Aktivis keberlanjutan juga mengkritis label ESG yang disematkan untuk dana kelolaan di saham-saham bisnis yang ‘kotor’ seperti pusat data, Bitcoin hingga perusahaan minyak dan gas ExxonMobil. Data Bloomberg mengungkap terdapat lebih dari 1.000 dana ESG yang menempatkan saham Exxon dalam portofolionya.
“Saya pikir demi kemudahan pemasaran, istilah tersebut telah digunakan secara berlebihan,” kata Rob Du Boff, analis senior di Bloomberg Intelligence.
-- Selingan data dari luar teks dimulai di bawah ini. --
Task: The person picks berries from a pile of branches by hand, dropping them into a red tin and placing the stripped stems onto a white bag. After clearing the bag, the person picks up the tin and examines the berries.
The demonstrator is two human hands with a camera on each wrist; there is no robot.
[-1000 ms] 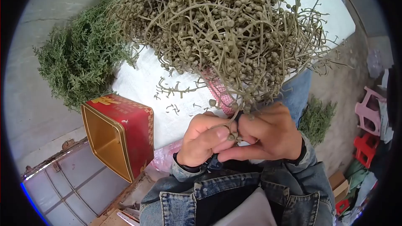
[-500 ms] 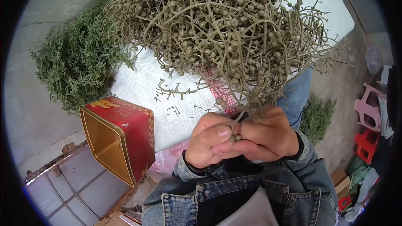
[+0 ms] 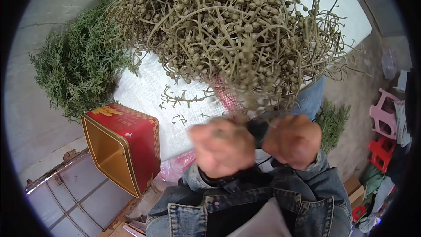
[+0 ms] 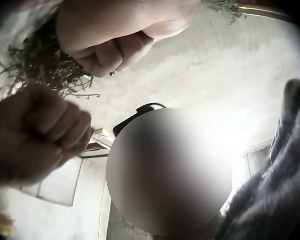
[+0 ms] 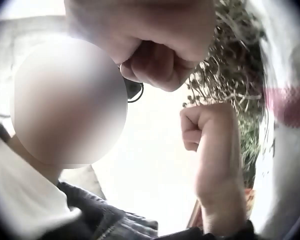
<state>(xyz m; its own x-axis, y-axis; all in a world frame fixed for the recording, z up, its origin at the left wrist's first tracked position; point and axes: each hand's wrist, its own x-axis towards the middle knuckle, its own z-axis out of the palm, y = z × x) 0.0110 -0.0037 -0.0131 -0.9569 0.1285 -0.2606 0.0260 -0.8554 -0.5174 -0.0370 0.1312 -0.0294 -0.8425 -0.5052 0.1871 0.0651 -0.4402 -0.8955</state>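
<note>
Matt, knobbly stems (image 3: pixel 219 30) on a woven plastic-looking sack (image 3: pixel 142 81).
Glossy red tin (image 3: pixel 144 153), smooth gold metal inside, by the sack's left edge; rough denim jacket (image 3: pixel 186 219) at its near edge.

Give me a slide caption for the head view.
Blurred bare left hand and right hand near a heap of knobbly green-brown stems over white woven sheeting, red rectangular tin nearby.

Pod-studded olive stems (image 3: pixel 228 30), tangled in a big heap, short stem bits (image 3: pixel 189 100) scattered on white woven sacking (image 3: pixel 141 78)
</note>
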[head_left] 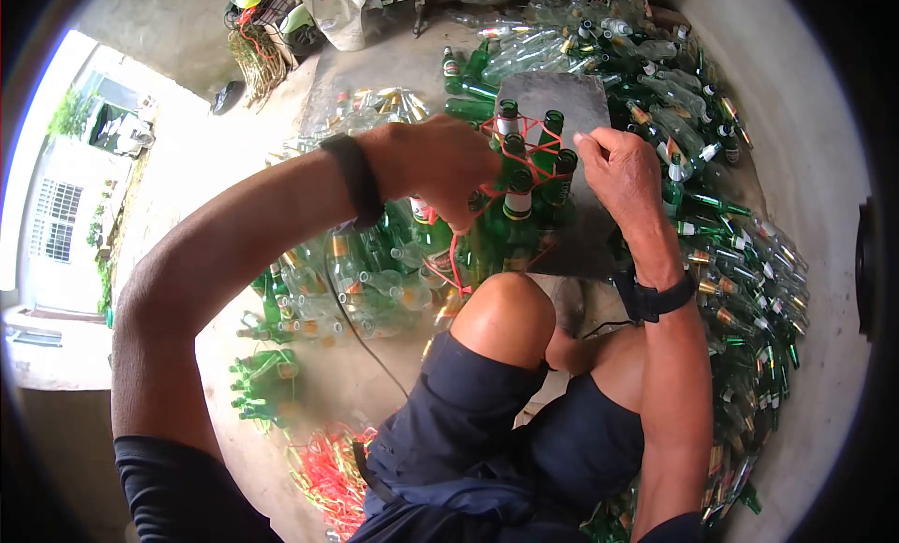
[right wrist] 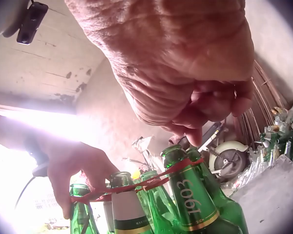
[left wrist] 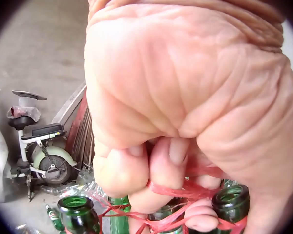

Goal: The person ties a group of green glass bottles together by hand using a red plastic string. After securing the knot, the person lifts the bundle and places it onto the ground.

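Note:
A cluster of green glass bottles [head_left: 518, 206] stands upright before the knees, with red plastic twine [head_left: 526, 126] wound round and between the necks. My left hand [head_left: 435, 164] reaches over the near left side of the cluster. Its curled fingers grip strands of the twine [left wrist: 180, 189] among the bottle necks in the left wrist view. A loose tail of twine hangs below that hand. To the right of the necks, my right hand [head_left: 620, 173] is raised with fingers curled in, and nothing shows in them. A bottle marked 1903 [right wrist: 188, 195] stands below it in the right wrist view.
A flat grey board [head_left: 571, 98] lies under and behind the cluster. Piles of bottles spread along the right wall [head_left: 740, 290] and on the left [head_left: 351, 286]. A heap of red and yellow twine [head_left: 332, 473] lies at lower left. A scooter [left wrist: 44, 151] stands at the back.

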The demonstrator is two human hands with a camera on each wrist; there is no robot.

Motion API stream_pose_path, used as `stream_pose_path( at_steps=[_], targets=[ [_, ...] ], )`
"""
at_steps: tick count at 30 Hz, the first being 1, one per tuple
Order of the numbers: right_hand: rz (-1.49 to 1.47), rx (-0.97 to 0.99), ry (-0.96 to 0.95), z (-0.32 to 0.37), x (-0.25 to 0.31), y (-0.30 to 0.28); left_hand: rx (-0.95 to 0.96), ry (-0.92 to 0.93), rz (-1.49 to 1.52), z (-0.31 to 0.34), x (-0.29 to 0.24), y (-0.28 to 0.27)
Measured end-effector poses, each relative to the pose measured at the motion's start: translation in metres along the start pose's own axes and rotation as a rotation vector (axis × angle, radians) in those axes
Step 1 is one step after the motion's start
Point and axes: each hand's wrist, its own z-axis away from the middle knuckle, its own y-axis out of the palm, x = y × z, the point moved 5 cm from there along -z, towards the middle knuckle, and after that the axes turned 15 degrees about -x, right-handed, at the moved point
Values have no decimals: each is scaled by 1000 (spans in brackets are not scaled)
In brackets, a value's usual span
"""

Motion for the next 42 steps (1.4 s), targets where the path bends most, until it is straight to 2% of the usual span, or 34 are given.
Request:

Deregulasi adalah salah satu cara yang dapat digunakan Partai Republik untuk membunuh ESG, menurut Du Boff. Pemerintahan Trump diperkirakan akan mencoba memblokir aturan Komisi Sekuritas dan Bursa untuk perusahaan yang mengungkapkan emisi mereka.
Dalam kasus lain, aturan baru dapat menciptakan hambatan bagi ESG. Misalnya, pimpinan SEC yang ditunjuk Trump mungkin akan mengekang resolusi pemegang saham yang berfokus pada perubahan iklim dan keragaman tenaga kerja. Presiden terpilih mungkin juga akan membatalkan aturan Departemen Tenaga Kerja yang mengizinkan dana pensiun untuk mempertimbangkan faktor ESG saat berinvestasi, seperti yang ia lakukan pada masa jabatan pertamanya, kata Du Boff.
Du Boff menilai koreksi terhadap pendekatan ESG tak sepenuhnya buruk jika ia mengarah pada definisi dan praktik investasi berkelanjutan yang konkret, alih-alih hanya sebagai label.
Sementara itu, pendiri Reynders, McVeigh Capital Management yang memiliki dana kelolaan sebesar US$4 miliar, Chat Reynders menilai transisi ke ekonomi rendah karbon bisa berdampak positif bagi banyak perusahaan dan tren peralihan ke energi bersih bahkan menyentuh rekor pada 2023.
“Kebutuhan elektrifikasi masih berlanjut. Begitu pula dengan permintaan infrastruktur air, dan teknologi jaringan yang telah berkembang pesat,” katanya.
Dari aspek geopolitik, China berpotensi hadir sebagai pusat investasi hijau dan pemimpin transisi energi jika Amerika Serikat memutuskan untuk menarik diri dari perlombaan untuk mengadopsi teknologi rendah karbin.
“China mungkin akan berusaha memainkan peran kepemimpinan yang lebih besar,” kata pengacara di Sidley Austin, Nicolas Lockhart.
Leslie Samuelrich, presiden Green Century Capital Management, yang mengelola sekitar $1,3 miliar dana keberlanjutan, berencana untuk menjangkau investor yang khawatir tentang masa jabatan kedua Trump. “Kami mencoba mengingatkan orang-orang bahwa mereka dapat membuat perbedaan melalui investasi mereka,” katanya.